PROBLEM REQUIREMENTS >> Produce the same data once more, line for line.

↓↓↓

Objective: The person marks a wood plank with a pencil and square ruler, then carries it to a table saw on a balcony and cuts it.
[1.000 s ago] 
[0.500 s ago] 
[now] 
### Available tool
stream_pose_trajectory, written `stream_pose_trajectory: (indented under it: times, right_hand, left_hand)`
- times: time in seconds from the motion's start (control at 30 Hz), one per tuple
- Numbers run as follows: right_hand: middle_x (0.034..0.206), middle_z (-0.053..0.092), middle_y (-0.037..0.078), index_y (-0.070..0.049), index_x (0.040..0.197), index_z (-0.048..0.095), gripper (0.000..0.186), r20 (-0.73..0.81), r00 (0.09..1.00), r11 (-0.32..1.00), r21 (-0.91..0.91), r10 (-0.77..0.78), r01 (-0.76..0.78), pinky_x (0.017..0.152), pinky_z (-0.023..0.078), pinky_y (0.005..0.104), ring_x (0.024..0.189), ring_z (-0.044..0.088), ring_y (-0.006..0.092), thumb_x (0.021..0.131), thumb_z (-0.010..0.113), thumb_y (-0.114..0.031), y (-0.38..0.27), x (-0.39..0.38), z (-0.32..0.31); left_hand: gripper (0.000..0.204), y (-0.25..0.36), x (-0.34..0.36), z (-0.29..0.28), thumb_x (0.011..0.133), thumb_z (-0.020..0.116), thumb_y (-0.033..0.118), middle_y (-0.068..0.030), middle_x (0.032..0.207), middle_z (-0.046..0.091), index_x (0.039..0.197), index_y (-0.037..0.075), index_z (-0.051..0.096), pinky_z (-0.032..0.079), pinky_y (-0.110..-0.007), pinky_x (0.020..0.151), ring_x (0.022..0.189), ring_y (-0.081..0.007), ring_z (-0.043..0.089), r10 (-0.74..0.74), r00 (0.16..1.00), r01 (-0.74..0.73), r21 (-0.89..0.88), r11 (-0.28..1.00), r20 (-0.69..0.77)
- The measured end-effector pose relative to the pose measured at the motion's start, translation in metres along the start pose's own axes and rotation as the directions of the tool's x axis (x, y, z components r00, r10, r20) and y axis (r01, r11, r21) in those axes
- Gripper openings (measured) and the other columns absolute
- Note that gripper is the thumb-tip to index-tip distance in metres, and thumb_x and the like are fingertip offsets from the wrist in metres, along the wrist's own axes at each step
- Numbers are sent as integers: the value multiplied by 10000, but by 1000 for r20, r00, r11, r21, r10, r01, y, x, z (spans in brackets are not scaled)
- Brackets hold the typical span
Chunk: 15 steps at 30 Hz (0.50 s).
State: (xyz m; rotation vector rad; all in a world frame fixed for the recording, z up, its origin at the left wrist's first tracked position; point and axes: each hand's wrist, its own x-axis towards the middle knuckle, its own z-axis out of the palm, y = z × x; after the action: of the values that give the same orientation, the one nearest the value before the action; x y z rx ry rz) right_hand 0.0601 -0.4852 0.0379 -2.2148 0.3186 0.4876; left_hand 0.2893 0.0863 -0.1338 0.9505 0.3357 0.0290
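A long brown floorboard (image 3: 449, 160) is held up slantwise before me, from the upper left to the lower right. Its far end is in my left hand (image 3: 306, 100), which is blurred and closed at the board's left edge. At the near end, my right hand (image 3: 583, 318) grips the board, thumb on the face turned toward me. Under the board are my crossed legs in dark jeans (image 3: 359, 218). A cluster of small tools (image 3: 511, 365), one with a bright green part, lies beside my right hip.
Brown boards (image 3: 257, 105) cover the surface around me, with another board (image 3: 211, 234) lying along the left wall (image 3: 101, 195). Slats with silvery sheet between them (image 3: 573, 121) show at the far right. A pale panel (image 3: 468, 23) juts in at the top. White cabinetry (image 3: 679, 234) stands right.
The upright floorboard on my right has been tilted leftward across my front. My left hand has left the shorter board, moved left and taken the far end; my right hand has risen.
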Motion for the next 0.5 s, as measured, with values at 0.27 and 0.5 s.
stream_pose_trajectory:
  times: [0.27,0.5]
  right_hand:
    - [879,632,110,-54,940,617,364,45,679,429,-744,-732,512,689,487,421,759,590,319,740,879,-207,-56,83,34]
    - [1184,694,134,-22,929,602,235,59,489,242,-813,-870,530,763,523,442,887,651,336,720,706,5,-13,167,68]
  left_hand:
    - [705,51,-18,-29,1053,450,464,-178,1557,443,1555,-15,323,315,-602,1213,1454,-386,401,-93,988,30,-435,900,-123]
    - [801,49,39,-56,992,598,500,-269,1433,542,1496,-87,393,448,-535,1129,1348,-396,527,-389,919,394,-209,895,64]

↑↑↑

RESULT FOR THIS TASK >>
Objective: The person marks a wood plank with a pencil and square ruler, then carries it to a table saw on a balcony and cuts it.
[1.000 s ago] 
[0.500 s ago] 
[now] 
### Available tool
stream_pose_trajectory, written `stream_pose_trajectory: (indented under it: times, right_hand, left_hand)`
- times: time in seconds from the motion's start (control at 30 Hz), one per tuple
- Numbers run as follows: right_hand: middle_x (0.034..0.206), middle_z (-0.053..0.092), middle_y (-0.037..0.078), index_y (-0.070..0.049), index_x (0.040..0.197), index_z (-0.048..0.095), gripper (0.000..0.186), r20 (-0.73..0.81), r00 (0.09..1.00), r11 (-0.32..1.00), r21 (-0.91..0.91), r10 (-0.77..0.78), r01 (-0.76..0.78), pinky_x (0.017..0.152), pinky_z (-0.023..0.078), pinky_y (0.005..0.104), ring_x (0.024..0.189), ring_z (-0.044..0.088), ring_y (-0.006..0.092), thumb_x (0.021..0.131), thumb_z (-0.010..0.113), thumb_y (-0.114..0.031), y (-0.38..0.27), x (-0.39..0.38), z (-0.32..0.31); left_hand: gripper (0.000..0.204), y (-0.25..0.36), x (-0.34..0.36), z (-0.29..0.28), thumb_x (0.011..0.133), thumb_z (-0.020..0.116), thumb_y (-0.033..0.118), middle_y (-0.068..0.030), middle_x (0.032..0.207), middle_z (-0.046..0.091), index_x (0.039..0.197), index_y (-0.037..0.075), index_z (-0.051..0.096), pinky_z (-0.032..0.079), pinky_y (-0.110..-0.007), pinky_x (0.020..0.151), ring_x (0.022..0.189), ring_y (-0.081..0.007), ring_z (-0.043..0.089), r10 (-0.74..0.74), r00 (0.16..1.00), r01 (-0.74..0.73), r21 (-0.89..0.88), r11 (-0.28..1.00), r20 (-0.69..0.77)
- The measured end-effector pose relative to the pose measured at the motion's start, translation in metres along the start pose's own axes and rotation as the directions of the tool's x axis (x, y, z components r00, r10, r20) and y axis (r01, r11, r21) in those axes
- Gripper openings (measured) and the other columns absolute
- Note that gripper is the thumb-tip to index-tip distance in metres, and thumb_x and the like are fingertip offsets from the wrist in metres, along the wrist's own axes at each step
- Numbers are sent as integers: the value multiplied by 10000, but by 1000 for r20, r00, r11, r21, r10, r01, y, x, z (spans in brackets are not scaled)
- Brackets hold the typical span
Chunk: 15 steps at 30 Hz (0.50 s).
State: (xyz m; rotation vector rad; all in a world frame fixed for the recording, z up, its origin at the left wrist's first tracked position; point and axes: each hand's wrist, its own x-axis towards the middle knuckle, its own z-axis out of the palm, y = z × x; after the action: of the values that give the same orientation, the one nearest the value before the action; x y z rx ry rz) right_hand 0.0601 -0.4852 0.0379 -2.2148 0.3186 0.4876; left_hand 0.2893 0.0863 -0.1338 0.9505 0.3357 0.0290
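A long brown floorboard (image 3: 449, 160) is held up slantwise before me, from the upper left to the lower right. Its far end is in my left hand (image 3: 306, 100), which is blurred and closed at the board's left edge. At the near end, my right hand (image 3: 583, 318) grips the board, thumb on the face turned toward me. Under the board are my crossed legs in dark jeans (image 3: 359, 218). A cluster of small tools (image 3: 511, 365), one with a bright green part, lies beside my right hip.
Brown boards (image 3: 257, 105) cover the surface around me, with another board (image 3: 211, 234) lying along the left wall (image 3: 101, 195). Slats with silvery sheet between them (image 3: 573, 121) show at the far right. A pale panel (image 3: 468, 23) juts in at the top. White cabinetry (image 3: 679, 234) stands right.
The upright floorboard on my right has been tilted leftward across my front. My left hand has left the shorter board, moved left and taken the far end; my right hand has risen.
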Motion for the next 0.5 s, as measured, with values at 0.27 and 0.5 s.
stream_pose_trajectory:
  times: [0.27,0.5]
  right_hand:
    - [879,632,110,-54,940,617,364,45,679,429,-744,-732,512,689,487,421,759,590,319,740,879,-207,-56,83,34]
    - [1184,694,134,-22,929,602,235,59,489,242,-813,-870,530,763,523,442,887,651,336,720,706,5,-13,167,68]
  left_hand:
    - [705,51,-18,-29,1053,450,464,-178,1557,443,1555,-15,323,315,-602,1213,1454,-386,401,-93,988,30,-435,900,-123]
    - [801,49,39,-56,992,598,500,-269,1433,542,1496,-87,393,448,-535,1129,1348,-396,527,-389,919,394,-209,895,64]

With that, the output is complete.